If a record holds a picture, leave the picture out and print everything else exactly.

§

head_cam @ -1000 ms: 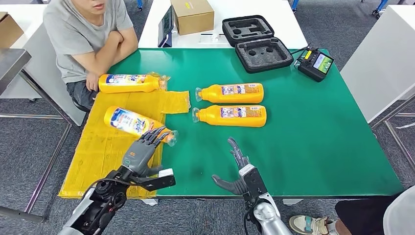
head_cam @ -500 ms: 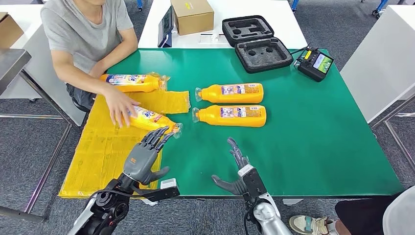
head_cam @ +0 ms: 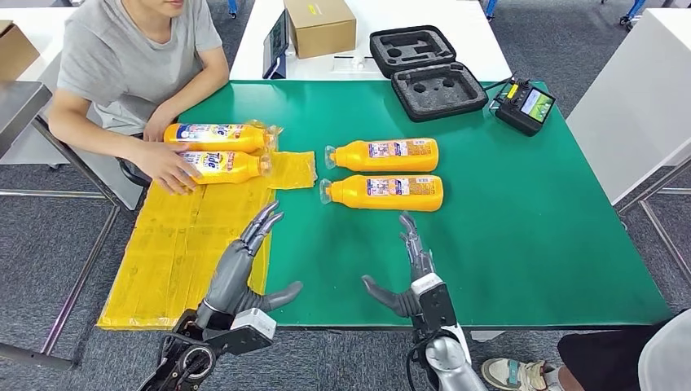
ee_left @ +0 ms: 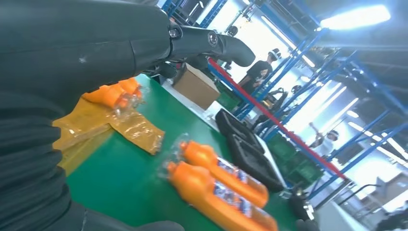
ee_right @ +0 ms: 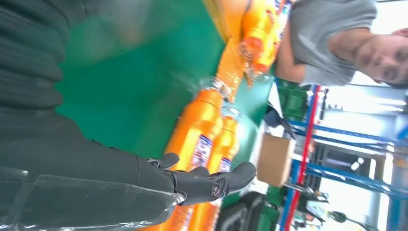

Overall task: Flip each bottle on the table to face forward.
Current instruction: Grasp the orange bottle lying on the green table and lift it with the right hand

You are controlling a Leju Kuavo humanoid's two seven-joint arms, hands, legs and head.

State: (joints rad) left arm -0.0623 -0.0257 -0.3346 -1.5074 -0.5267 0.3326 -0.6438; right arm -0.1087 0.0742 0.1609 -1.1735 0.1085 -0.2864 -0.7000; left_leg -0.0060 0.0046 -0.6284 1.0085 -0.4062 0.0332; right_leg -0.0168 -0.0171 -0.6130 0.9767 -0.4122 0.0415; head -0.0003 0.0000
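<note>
Four orange bottles lie on their sides. Two lie on the green table (head_cam: 505, 220): a far bottle (head_cam: 383, 154) and a near bottle (head_cam: 383, 192), caps to the left. Two others (head_cam: 213, 137) (head_cam: 222, 165) lie at the far end of the yellow sheet (head_cam: 175, 244); a person's hand (head_cam: 167, 167) rests on the nearer one. My left hand (head_cam: 240, 269) hovers open above the sheet's right edge, holding nothing. My right hand (head_cam: 411, 273) is open near the table's front edge, short of the near bottle. The right wrist view shows the two table bottles (ee_right: 199, 132) past its fingers (ee_right: 211, 183).
A seated person in a grey shirt (head_cam: 130, 57) leans in at the far left. At the back stand an open black foam case (head_cam: 428, 69), a cardboard box (head_cam: 320, 24) and a handheld controller (head_cam: 525, 106). The table's right half is bare green.
The person drew the near bottle off my left hand's fingertips and laid it beside the far one. My left hand pulled back and straightened; my right hand moved slightly forward.
</note>
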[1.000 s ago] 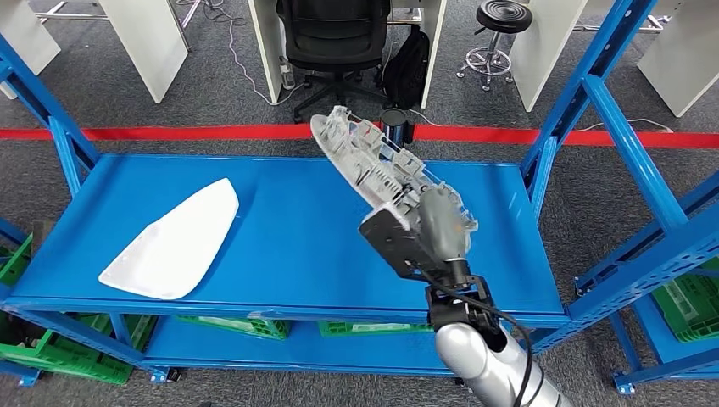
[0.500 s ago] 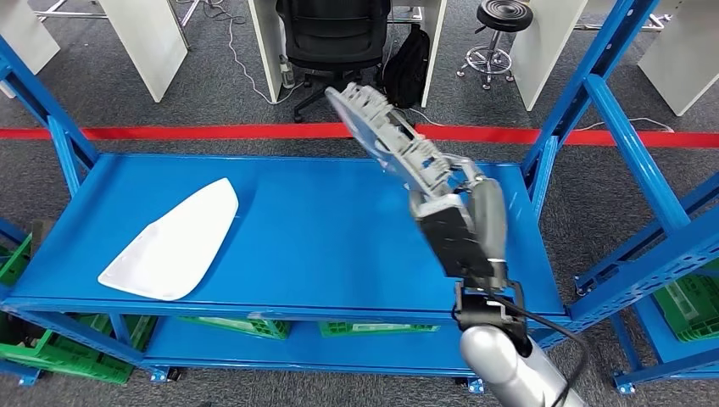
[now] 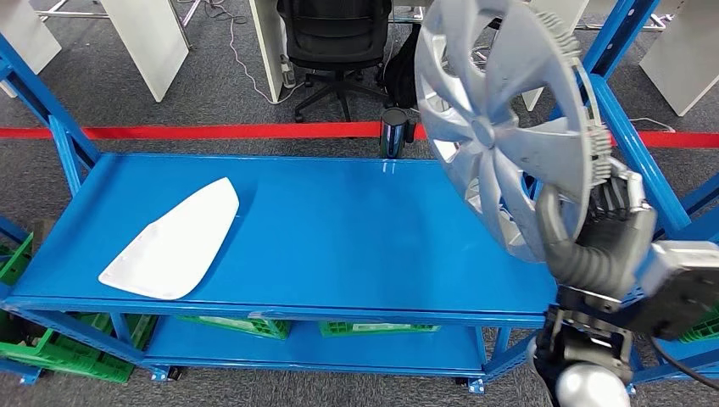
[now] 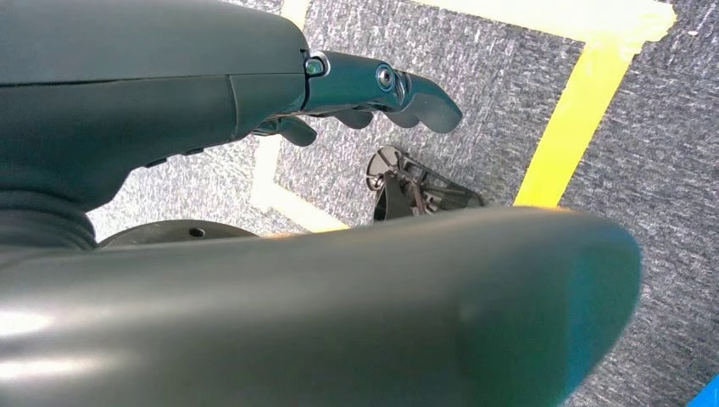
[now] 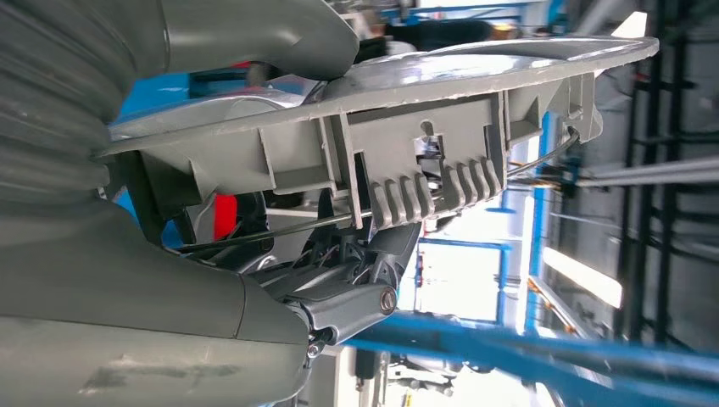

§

* [ANSWER FOR THE TASK]:
head_cam @ -1000 ms: 
head_cam @ -500 ms: 
head_cam @ +0 ms: 
ee_left @ +0 ms: 
ee_right @ +0 ms: 

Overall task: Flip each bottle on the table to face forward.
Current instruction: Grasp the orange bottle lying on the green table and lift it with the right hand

You are controlling a Leju Kuavo humanoid's two seven-joint arms, hands, legs and head.

State: (joints rad) left arm -0.0623 -0.0257 -0.3346 -1.5074 -0.5267 0.3326 -0.6438; right arm -0.1087 0.0742 0.1609 -1.1735 0.1085 -0.2864 -0.7000; left_leg -0.0060 0.0046 -0.6284 1.0085 -0.4062 0.0332; right_leg -0.0168 -0.0171 -0.6130 0.9767 -0.4122 0.0415; head -0.0003 0.0000
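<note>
Four orange bottles lie on their sides. Two lie on the green table (head_cam: 505, 220): a far bottle (head_cam: 383, 154) and a near bottle (head_cam: 383, 192), caps to the left. Two others (head_cam: 213, 137) (head_cam: 222, 165) lie at the far end of the yellow sheet (head_cam: 175, 244); a person's hand (head_cam: 167, 167) rests on the nearer one. My left hand (head_cam: 240, 269) hovers open above the sheet's right edge, holding nothing. My right hand (head_cam: 411, 273) is open near the table's front edge, short of the near bottle. The right wrist view shows the two table bottles (ee_right: 199, 132) past its fingers (ee_right: 211, 183).
A seated person in a grey shirt (head_cam: 130, 57) leans in at the far left. At the back stand an open black foam case (head_cam: 428, 69), a cardboard box (head_cam: 320, 24) and a handheld controller (head_cam: 525, 106). The table's right half is bare green.
The person drew the near bottle off my left hand's fingertips and laid it beside the far one. My left hand pulled back and straightened; my right hand moved slightly forward.
</note>
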[1.000 s ago] 
[0.500 s ago] 
[now] 
[now] 
[now] 

This is the complete output for the exercise.